Creston News Advertiser - 11/2/2022

Nov. 2—Substance abuse and mental-health issues were common in a community health needs assessment for Union County held this summer. Results of the survey were shared by Union County Public Health Director Zach Woods to the county board of supervisors Monday.

"We gather data to identify problems and assets to deal with those problems," Woods said. "It is used to develop health needs improvement plan and make goals and priorities."

The survey is held every five years. The last survey in Union County was in 2016. Woods said the COVID-19 pandemic delayed the survey schedule. The survey does not include COVID-related statistics. Surveys were available from mid-July through August at various public places and events and assisted by Greater Regional Health. Woods said 297 surveys were submitted, which was more than the previous survey. The goal was to have 500 people participate.

Woods explained Union County has about 12,000 residents and 96% percent of the population is White. The median age is 40 and median income is $50,375. He said 1.9% of the population is below the poverty line. Union County has 92% of its residents with a high school diploma. Using other sources of information, the leading causes of death in Union County of those 75 and younger are cancer, heart-related issues and accidents.

He said it was common for one person from each family to complete the survey. He said 80% of the people who did the survey were female. Wood said the most common age group doing the survey were 35-50. A large majority of the people were white.

Surveys showed 41% were "somewhat healthy" as the most common answer. "The 'very healthy' was very low," he said.

Results listed the three most important factors for a healthy community are access to health, access to mental health and having a good job/economy.

The three health problems in the county are substance abuse, mental health and obesity. Three risky behaviors are illegal drug use, alcohol abuse and driving while impaired. Woods said "lack of physical activity" was only 1 vote behind.

To maintain healthy lifestyle people listed affordable wellness centers, additional recreational trails, wellness programs and more, fresh produce access. Survey takers said the quality of health care was "very good" or "fair to good."

Factors prevent people from improving their health were lack of time, motivation and finances.

"Some referred to longterm COVID and social-economic factors," he said. Also noted were people regularly getting things like a flu shot and seeing a doctor on a regular basis.

"I didn't realize mental health was that big of a deal," said supervisor Dennis Brown.

Woods said he was surprised by the substance abuse answers. "Mental health and overweight have been there for awhile," he said about past surveys.

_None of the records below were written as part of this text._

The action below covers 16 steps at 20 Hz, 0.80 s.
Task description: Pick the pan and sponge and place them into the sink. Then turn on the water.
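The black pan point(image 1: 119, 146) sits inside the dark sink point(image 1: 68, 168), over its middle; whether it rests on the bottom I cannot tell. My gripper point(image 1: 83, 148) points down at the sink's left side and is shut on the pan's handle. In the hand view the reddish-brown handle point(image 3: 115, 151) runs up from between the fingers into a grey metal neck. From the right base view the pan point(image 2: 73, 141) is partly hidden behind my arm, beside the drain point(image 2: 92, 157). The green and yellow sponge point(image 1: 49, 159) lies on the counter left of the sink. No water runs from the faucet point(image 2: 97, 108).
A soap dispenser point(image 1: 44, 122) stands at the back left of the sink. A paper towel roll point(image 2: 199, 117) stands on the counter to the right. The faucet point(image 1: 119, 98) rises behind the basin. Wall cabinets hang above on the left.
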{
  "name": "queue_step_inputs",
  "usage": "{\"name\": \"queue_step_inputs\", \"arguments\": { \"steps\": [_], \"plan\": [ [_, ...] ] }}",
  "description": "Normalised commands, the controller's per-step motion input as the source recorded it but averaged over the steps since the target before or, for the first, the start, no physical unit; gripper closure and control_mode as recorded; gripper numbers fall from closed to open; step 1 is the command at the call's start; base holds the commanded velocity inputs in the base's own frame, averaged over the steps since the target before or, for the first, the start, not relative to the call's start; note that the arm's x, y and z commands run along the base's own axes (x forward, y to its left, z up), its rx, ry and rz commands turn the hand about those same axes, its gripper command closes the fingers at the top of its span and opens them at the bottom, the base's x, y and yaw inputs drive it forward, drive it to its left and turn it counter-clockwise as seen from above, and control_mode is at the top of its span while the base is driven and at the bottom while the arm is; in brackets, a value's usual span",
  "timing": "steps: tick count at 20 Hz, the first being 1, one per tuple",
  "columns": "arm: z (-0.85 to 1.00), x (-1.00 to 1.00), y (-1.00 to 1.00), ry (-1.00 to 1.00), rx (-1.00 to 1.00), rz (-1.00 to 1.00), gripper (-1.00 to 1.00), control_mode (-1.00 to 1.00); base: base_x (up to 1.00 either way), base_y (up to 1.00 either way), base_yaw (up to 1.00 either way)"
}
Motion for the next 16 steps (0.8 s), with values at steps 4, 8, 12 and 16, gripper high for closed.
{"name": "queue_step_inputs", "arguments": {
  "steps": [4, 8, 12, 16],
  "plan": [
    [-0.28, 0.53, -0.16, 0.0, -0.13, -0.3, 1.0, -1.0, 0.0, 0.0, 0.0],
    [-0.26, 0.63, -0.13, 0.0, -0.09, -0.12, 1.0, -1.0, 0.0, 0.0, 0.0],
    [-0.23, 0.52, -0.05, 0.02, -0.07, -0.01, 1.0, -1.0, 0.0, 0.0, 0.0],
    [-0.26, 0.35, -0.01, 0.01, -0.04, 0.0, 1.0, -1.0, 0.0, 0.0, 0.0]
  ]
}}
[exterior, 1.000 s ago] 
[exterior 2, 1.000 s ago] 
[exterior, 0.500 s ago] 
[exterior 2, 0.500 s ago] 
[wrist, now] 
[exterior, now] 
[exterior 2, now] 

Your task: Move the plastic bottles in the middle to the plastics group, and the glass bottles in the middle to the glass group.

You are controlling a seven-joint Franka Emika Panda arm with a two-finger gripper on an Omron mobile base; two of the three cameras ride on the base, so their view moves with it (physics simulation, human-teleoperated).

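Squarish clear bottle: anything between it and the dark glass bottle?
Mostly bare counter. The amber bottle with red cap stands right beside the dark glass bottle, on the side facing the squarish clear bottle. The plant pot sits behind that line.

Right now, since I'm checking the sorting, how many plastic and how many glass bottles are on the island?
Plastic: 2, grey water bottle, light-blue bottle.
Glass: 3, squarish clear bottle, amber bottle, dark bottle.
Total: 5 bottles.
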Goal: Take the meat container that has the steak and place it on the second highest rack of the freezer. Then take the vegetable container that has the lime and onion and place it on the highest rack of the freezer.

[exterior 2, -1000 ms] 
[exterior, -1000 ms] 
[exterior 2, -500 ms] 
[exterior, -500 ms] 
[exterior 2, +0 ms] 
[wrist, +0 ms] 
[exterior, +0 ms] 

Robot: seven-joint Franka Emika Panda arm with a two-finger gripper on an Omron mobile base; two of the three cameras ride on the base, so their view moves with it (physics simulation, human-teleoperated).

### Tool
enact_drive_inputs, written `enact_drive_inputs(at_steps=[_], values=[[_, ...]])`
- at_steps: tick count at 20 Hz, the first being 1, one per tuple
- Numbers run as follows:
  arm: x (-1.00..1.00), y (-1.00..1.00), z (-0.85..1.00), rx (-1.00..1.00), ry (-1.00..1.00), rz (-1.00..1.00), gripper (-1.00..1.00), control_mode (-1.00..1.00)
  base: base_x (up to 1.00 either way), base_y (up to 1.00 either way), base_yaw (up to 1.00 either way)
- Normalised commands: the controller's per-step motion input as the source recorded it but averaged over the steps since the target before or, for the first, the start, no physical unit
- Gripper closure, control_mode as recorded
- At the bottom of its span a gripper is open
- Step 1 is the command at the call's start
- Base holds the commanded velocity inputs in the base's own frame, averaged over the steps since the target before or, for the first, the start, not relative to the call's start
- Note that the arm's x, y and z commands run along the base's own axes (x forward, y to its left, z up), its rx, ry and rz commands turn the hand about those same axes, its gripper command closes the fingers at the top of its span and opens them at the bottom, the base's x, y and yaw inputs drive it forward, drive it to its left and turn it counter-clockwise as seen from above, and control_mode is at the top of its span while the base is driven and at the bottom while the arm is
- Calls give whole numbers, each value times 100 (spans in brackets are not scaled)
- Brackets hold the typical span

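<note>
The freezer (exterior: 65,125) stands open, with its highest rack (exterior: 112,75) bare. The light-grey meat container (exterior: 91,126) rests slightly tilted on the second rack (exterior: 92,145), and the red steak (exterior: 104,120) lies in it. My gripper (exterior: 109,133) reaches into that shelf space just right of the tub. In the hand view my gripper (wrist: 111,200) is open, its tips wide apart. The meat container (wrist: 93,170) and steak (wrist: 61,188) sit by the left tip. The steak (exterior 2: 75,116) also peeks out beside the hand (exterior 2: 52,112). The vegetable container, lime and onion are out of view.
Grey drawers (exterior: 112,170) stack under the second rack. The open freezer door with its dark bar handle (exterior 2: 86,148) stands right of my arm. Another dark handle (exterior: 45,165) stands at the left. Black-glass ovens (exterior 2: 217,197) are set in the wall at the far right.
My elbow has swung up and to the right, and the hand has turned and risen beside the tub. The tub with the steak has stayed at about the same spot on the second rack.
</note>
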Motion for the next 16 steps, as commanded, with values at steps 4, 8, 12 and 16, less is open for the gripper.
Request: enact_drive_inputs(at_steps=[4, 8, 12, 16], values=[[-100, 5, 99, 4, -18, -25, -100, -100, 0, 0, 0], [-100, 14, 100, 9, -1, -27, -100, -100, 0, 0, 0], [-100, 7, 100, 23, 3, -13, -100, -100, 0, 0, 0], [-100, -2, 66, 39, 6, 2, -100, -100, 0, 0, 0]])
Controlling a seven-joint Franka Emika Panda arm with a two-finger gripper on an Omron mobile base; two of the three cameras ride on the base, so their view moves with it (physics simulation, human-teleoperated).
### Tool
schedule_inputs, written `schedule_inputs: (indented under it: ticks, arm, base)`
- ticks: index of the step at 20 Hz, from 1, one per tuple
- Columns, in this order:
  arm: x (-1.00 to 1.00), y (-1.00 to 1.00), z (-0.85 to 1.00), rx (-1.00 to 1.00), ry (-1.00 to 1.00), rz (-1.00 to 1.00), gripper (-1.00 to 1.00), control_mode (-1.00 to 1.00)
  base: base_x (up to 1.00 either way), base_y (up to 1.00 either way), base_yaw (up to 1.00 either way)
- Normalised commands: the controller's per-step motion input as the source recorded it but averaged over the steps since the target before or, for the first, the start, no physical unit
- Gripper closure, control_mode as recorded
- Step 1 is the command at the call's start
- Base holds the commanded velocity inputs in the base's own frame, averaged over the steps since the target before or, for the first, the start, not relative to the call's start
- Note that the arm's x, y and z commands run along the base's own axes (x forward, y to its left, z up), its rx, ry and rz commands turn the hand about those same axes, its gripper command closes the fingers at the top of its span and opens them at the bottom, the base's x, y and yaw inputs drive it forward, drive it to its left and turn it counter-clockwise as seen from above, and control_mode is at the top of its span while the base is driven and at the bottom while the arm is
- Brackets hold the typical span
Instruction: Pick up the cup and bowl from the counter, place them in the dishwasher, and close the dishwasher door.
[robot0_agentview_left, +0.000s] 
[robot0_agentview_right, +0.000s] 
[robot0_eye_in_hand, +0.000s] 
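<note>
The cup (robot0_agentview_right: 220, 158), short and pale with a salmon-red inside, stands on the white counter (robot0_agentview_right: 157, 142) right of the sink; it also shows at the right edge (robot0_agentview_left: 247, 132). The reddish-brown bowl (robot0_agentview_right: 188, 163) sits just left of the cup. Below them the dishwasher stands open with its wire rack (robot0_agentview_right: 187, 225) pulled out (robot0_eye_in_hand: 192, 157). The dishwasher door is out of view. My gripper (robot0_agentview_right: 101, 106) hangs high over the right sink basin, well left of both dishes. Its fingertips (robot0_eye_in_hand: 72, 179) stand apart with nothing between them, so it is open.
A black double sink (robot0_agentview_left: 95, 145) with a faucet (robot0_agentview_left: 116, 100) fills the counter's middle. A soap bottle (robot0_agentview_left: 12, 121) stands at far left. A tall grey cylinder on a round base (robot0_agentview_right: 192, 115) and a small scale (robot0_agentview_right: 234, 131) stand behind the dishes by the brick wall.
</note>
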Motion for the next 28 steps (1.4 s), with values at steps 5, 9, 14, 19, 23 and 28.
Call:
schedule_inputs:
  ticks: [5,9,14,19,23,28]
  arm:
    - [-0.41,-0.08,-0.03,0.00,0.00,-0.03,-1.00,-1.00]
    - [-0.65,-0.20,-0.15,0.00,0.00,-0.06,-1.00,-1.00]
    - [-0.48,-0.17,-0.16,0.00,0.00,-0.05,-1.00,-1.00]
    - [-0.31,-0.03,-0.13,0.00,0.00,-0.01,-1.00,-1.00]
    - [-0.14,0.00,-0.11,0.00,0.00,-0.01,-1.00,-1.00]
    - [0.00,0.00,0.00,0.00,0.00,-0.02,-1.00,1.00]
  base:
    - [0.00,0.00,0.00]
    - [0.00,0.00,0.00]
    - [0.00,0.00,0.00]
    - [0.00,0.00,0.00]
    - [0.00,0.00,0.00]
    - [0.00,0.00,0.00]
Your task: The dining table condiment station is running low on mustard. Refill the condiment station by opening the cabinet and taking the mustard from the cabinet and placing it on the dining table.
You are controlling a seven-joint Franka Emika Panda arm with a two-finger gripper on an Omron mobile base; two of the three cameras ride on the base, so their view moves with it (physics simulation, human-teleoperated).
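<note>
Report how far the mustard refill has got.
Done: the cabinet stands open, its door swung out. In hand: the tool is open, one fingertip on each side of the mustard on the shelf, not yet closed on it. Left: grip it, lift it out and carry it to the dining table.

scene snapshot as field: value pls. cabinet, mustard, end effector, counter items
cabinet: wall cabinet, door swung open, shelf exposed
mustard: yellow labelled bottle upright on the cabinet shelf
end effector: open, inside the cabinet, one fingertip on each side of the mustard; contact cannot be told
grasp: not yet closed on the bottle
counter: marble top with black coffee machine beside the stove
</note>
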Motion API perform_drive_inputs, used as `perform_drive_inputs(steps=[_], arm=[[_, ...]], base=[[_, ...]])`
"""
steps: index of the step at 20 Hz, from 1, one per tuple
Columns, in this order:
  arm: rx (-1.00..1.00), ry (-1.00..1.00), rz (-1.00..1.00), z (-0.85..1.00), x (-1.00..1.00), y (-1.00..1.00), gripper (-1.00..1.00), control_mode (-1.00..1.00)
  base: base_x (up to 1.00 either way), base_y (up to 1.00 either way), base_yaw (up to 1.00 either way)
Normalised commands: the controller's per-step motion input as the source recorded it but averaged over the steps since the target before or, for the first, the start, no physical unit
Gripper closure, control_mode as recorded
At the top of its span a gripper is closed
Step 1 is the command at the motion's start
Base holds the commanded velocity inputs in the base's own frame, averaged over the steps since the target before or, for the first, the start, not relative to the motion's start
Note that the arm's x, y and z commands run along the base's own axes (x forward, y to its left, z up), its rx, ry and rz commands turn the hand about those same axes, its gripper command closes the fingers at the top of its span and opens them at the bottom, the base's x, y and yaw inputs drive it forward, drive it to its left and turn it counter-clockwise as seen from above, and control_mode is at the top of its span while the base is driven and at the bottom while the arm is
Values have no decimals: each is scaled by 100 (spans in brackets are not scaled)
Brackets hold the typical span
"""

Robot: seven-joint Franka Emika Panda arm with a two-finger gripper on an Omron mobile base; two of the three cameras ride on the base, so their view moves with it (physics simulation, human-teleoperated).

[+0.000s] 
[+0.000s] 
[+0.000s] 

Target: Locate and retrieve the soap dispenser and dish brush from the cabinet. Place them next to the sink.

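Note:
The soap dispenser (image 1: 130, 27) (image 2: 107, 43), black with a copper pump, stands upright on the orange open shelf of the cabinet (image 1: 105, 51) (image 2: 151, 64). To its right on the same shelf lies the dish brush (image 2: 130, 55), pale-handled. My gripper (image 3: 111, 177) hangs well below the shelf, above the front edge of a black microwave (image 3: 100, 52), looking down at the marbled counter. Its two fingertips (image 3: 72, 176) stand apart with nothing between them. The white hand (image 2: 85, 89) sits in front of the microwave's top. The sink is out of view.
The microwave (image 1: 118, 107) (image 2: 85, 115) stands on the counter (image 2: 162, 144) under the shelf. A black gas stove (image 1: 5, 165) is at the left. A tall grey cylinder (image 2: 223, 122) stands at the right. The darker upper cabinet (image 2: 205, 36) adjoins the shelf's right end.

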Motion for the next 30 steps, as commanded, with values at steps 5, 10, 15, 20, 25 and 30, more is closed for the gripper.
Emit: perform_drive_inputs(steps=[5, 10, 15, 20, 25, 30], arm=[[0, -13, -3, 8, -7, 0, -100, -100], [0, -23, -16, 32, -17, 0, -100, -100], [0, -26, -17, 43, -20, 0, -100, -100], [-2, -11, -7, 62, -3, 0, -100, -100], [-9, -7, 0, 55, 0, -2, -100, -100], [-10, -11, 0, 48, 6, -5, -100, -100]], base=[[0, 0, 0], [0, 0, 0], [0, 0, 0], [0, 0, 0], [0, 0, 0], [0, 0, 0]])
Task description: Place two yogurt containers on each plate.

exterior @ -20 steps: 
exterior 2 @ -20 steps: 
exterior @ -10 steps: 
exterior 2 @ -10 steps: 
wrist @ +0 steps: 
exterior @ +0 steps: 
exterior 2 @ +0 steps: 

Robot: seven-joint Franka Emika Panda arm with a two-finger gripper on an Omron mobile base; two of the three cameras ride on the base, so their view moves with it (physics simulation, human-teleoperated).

"Maybe we are more sensitive to it," Woods said about mental health. "Substance abuse and mental health are linked in a lot of ways. We should look to address that."

Woods also wondered if the mental health answers were related to the COVID pandemic which urged people to stay away from others to prevent additional infections.

Woods said additional presentations about the survey will be made to other Union County entities before the end of the year.